Ars Technica: Organic LEDs are thin, flexible materials that create light from electrically stimulated fluorescence. Electricity passing through an OLED excites both electrons and holes (their positive counterparts). When the electrons and holes meet, they form bound states called excitons that can be either singlet or triplet. The singlet excitons, which only form 25% of the time, release their bound energy as light; the triplets release their energy as heat. Adding heavy metal atoms to OLEDs yields almost 100% light emission, but heavy metals can be expensive. Hiroki Uoyama of Kyushu University in Japan and his colleagues have created a new OLED that maintains nearly the same level of light emission without the use of heavy metals. By carefully designing the OLED molecule, they were able to reduce the energy difference between singlet and triplet excitons so that the triplets converted into singlets and then released their energy as light.

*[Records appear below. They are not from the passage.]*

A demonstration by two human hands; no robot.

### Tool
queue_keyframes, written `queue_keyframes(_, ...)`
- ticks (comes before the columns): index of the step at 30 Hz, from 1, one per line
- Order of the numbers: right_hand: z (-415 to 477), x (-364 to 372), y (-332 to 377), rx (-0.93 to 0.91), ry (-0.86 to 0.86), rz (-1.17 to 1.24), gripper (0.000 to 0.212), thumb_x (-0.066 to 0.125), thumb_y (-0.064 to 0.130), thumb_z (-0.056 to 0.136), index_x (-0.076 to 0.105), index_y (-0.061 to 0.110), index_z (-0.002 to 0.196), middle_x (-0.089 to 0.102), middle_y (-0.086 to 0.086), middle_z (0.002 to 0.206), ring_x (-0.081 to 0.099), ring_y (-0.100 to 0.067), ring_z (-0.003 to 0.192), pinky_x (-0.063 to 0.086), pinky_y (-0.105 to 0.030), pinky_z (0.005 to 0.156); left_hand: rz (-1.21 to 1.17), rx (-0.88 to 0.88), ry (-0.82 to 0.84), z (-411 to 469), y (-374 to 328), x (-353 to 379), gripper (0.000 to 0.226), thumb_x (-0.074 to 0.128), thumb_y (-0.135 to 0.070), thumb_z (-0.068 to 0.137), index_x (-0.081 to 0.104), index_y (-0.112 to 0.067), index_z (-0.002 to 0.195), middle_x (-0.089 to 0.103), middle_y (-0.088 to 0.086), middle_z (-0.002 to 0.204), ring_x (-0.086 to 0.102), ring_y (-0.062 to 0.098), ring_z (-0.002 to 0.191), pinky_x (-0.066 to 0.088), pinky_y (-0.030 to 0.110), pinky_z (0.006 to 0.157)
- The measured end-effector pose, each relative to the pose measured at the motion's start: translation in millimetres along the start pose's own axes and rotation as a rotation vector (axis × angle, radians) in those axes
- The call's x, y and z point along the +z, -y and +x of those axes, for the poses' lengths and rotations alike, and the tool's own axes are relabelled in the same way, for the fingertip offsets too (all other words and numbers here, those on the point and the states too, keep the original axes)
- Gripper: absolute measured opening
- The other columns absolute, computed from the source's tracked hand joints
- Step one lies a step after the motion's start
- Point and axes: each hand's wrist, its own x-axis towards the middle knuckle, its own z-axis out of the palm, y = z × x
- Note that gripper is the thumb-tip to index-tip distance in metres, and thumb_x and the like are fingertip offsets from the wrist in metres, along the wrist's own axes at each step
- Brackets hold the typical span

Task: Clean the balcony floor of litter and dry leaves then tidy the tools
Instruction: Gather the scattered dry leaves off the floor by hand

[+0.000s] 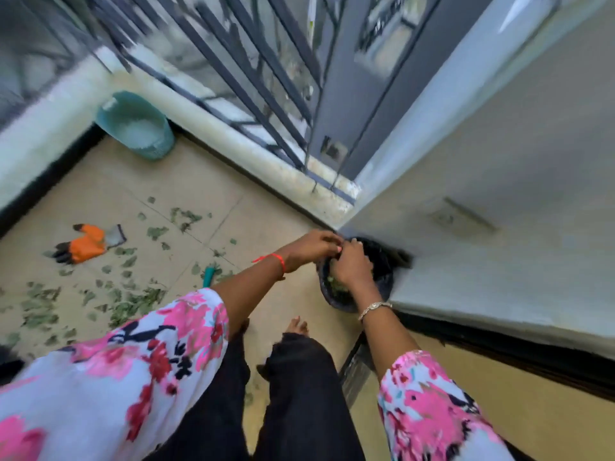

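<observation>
The person stands barefoot in the balcony corner, both arms reaching down to a black bin (382, 271) that sits on the floor (186, 181) tight against the wall (499, 194). The left hand (311, 246), a red thread (279, 259) at its wrist, is at the bin's far rim with its fingers curled. The right hand (351, 266), with a silver bracelet (374, 307), is palm-down over the bin's mouth. The two hands touch at the fingertips. Whether either one pinches anything I cannot tell, as the picture is blurred there.

A little green litter (336, 286) shows inside the bin, just below the right hand. Most of the leaves (133, 302) are on the tiles to the person's left, thickest near the left sleeve and thinner further out.

Among them lies a pair of orange gloves (88, 244) with dark fingertips, well apart from the bin. A teal handle (208, 276) pokes out just beside the left forearm — the rest of that tool is hidden. A teal bucket (139, 126) stands in the far corner under the railing (233, 71).
</observation>
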Motion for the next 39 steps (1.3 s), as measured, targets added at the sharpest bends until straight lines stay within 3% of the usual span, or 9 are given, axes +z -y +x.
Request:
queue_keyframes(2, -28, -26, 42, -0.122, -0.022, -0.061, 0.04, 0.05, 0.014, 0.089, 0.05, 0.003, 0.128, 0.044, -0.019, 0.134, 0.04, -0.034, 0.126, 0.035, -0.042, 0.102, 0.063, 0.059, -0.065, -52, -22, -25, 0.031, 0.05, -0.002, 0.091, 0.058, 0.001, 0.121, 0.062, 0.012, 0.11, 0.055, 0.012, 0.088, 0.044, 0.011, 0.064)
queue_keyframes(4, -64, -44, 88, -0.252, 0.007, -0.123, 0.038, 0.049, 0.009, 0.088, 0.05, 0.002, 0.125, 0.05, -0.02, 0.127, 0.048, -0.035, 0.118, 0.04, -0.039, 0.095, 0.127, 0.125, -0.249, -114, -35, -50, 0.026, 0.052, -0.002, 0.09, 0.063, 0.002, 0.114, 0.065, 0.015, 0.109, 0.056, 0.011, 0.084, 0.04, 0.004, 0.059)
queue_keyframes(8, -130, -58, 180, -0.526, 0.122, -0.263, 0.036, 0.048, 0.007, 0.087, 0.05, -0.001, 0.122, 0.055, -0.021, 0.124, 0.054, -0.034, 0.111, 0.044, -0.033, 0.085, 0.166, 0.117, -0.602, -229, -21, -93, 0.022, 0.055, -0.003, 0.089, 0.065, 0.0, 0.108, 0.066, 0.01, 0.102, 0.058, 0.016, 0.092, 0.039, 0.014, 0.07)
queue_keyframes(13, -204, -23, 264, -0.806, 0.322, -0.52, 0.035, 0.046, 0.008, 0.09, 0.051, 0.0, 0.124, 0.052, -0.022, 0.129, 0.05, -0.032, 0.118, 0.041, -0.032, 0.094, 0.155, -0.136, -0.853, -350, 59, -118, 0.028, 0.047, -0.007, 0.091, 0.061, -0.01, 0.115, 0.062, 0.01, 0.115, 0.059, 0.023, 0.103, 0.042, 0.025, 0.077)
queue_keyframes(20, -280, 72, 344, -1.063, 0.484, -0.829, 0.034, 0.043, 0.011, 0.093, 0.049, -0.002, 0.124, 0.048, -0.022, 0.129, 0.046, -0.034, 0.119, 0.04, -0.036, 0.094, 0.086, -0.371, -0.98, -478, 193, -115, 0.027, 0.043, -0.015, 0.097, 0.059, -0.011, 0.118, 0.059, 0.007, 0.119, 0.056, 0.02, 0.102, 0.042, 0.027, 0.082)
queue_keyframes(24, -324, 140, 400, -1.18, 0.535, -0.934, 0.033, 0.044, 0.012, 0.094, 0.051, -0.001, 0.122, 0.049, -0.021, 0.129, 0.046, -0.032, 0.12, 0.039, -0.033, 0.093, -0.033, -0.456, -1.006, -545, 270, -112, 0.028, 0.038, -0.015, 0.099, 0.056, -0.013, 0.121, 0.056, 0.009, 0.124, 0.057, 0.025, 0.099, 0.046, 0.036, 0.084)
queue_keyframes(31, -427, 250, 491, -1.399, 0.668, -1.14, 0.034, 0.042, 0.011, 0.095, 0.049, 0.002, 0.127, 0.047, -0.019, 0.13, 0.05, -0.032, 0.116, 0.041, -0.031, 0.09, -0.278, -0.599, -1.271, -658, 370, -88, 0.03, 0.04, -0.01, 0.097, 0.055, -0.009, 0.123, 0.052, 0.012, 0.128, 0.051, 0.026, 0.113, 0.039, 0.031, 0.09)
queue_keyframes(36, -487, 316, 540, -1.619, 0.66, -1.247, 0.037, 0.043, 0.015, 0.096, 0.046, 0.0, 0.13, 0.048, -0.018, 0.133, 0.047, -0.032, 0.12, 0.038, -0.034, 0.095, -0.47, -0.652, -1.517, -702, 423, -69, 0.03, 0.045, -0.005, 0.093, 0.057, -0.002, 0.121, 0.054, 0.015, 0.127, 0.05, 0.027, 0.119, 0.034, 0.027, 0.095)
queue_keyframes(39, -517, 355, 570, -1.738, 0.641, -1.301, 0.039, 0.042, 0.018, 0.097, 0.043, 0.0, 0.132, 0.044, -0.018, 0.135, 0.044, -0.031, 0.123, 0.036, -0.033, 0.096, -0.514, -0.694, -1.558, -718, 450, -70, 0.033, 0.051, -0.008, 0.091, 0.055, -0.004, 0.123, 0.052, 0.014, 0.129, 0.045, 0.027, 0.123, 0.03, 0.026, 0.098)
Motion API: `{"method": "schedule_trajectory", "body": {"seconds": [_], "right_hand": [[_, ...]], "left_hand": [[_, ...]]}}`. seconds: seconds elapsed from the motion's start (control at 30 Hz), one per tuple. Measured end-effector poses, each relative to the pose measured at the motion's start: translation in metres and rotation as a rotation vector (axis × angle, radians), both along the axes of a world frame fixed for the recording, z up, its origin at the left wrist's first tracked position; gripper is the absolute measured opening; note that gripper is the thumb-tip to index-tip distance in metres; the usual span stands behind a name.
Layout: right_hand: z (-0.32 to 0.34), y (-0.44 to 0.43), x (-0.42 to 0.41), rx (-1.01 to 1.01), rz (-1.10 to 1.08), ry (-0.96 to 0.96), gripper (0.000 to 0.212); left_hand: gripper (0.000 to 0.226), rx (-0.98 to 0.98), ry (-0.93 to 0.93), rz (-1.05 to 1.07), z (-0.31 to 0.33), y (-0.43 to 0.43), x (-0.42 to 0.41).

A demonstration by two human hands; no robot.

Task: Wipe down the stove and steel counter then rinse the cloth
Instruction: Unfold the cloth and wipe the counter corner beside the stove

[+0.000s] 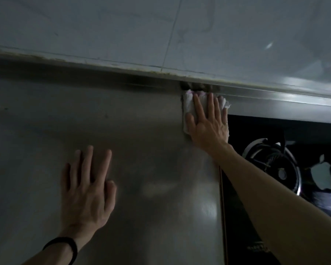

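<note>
Left hand (86,190) flat on steel counter (141,142), fingers spread; right hand (206,127) flat, fingers apart, on cloth (188,104)

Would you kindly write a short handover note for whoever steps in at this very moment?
Right hand: flat, pressing the white cloth onto the steel counter at its back edge, beside the stove.
Left hand: open, palm down on the counter, holding nothing.
Done: cannot tell how much is wiped.
Left: finish the counter, wipe the stove if not already done, then rinse the cloth; no sink in view.
</note>
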State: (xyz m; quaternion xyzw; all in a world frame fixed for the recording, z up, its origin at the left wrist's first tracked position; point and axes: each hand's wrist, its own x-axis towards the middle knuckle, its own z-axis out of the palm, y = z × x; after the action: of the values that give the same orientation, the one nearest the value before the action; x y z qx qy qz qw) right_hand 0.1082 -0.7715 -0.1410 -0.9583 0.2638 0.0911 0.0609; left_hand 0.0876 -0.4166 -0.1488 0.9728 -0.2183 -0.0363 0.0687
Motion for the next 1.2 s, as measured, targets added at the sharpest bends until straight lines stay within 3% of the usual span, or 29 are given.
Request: {"method": "schedule_trajectory", "body": {"seconds": [0.2,0.47,0.57,0.73,0.83,0.97,1.1,1.2], "right_hand": [[-0.005,0.028,0.029,0.074,-0.32,-0.07,0.07],[-0.006,0.19,-0.039,0.164,0.071,-0.165,0.07],[-0.007,0.196,-0.074,0.189,0.14,-0.192,0.069],[0.001,0.1,-0.126,0.043,-0.016,-0.083,0.066],[0.004,0.085,-0.136,0.04,-0.067,-0.038,0.066],[0.002,0.174,-0.147,0.039,-0.223,-0.123,0.068],[-0.006,0.293,-0.209,0.134,-0.062,-0.132,0.074],[-0.01,0.306,-0.228,0.15,0.021,-0.162,0.075]], "left_hand": [[0.074,-0.025,-0.006,0.002,-0.003,0.0,0.001],[0.072,-0.01,0.024,0.014,-0.006,0.0,-0.001],[0.071,-0.033,0.004,0.003,-0.009,0.003,-0.002],[0.07,-0.048,-0.013,-0.005,-0.011,0.003,-0.002],[0.07,-0.062,-0.007,-0.014,-0.013,0.003,-0.002],[0.07,-0.058,-0.006,-0.017,-0.011,0.004,-0.003],[0.07,-0.049,0.02,-0.016,-0.006,0.003,-0.004],[0.069,-0.083,0.029,-0.022,-0.005,0.004,-0.004]]}}
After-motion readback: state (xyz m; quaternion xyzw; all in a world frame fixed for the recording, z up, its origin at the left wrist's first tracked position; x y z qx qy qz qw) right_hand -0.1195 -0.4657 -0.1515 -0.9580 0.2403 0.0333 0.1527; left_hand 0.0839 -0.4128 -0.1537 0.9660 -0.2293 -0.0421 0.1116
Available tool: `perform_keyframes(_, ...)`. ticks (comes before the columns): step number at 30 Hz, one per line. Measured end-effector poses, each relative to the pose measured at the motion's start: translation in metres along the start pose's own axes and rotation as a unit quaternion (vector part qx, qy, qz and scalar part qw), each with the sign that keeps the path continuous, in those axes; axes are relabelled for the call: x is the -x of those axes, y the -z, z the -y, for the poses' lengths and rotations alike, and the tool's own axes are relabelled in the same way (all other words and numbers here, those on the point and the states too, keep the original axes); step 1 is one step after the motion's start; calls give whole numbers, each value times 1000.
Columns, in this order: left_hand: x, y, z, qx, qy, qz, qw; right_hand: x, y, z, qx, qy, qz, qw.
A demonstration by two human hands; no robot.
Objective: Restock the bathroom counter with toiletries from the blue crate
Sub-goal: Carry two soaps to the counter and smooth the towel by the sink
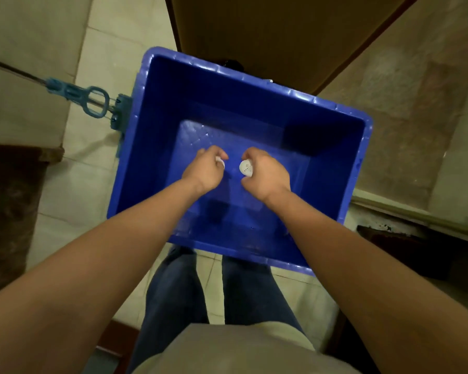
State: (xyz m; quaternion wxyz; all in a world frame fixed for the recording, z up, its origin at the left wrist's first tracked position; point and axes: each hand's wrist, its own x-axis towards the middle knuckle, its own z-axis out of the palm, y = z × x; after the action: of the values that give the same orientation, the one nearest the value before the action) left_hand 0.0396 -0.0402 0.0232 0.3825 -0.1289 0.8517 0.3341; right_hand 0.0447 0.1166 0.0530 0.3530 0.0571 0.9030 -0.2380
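We reach both arms down into the blue crate (160, 103) at frame centre, wrists bent inward. Our right hand (266, 176) curls round a white bottle (246, 168) that stands on end, its perforated cap facing up at us. Our left hand (204, 171) grips a small white item (220, 161), mostly hidden; we cannot tell which way it points.

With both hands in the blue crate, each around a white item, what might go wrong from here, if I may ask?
The left hand shows only a sliver of its white item, so it may slip into the blue crate. The right hand holds a white container with a dotted, perhaps perforated end; tipped, it might spill. The mop beside the crate could trip a step away.
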Motion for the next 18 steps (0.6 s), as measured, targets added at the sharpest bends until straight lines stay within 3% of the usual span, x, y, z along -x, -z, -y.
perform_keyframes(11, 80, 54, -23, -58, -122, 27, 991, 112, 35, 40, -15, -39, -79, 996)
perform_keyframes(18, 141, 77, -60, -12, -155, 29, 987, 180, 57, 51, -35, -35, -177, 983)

The engineered molecule still needs to be able to match the full abilities of heavy metal OLEDs before it will be useful in commercial devices.
Nature: The International Linear Collider (ILC) is a proposed 31-km-long particle accelerator that will collide electrons and positrons. The primary goal will be to gain a clearer picture of the nature of the Higgs particle. CERN’s Large Hadron Collider uses proton collisions that create a massive amount of scattered particles. The ILC’s electron–positron collisions will result in much cleaner scattering. Japan, which lost its bid for ITER to France, is the leading candidate for hosting the facility. With extra funding available from its post-earthquake and tsunami reconstruction efforts and multiparty political support, Japan is making a concerted effort to win the project. Two sites on the island nation are being considered, both of which would have the collider built into the side of a mountain, not buried under flat ground as with other accelerators. However, with a projected cost between $7 billion and $8 billion, and with the US and Europe still recovering from economic downturns, the biggest roadblock to the project will be getting funding.
Science News: New findings regarding an early life form, Ediacaran fauna, which lived some 575 milllion to 542 million years ago, indicate that the creatures might have been land dwelling rather than ocean dwelling as had been previously thought. Based on recent analyses of rocks from Australia’s Ediacara Hills, Gregory Retallack of the University of Oregon in Eugene has determined that they were actually formed from fossilized soils and not from sea bottom as has long been believed. The study, which appears online in Nature, is controversial because not only would it redefine where Earth’s earliest complex multicellular organisms lived, but it also could mean that “decades of studies of ancient environments were based on flawed assumptions,” writes Susan Milius for Science News.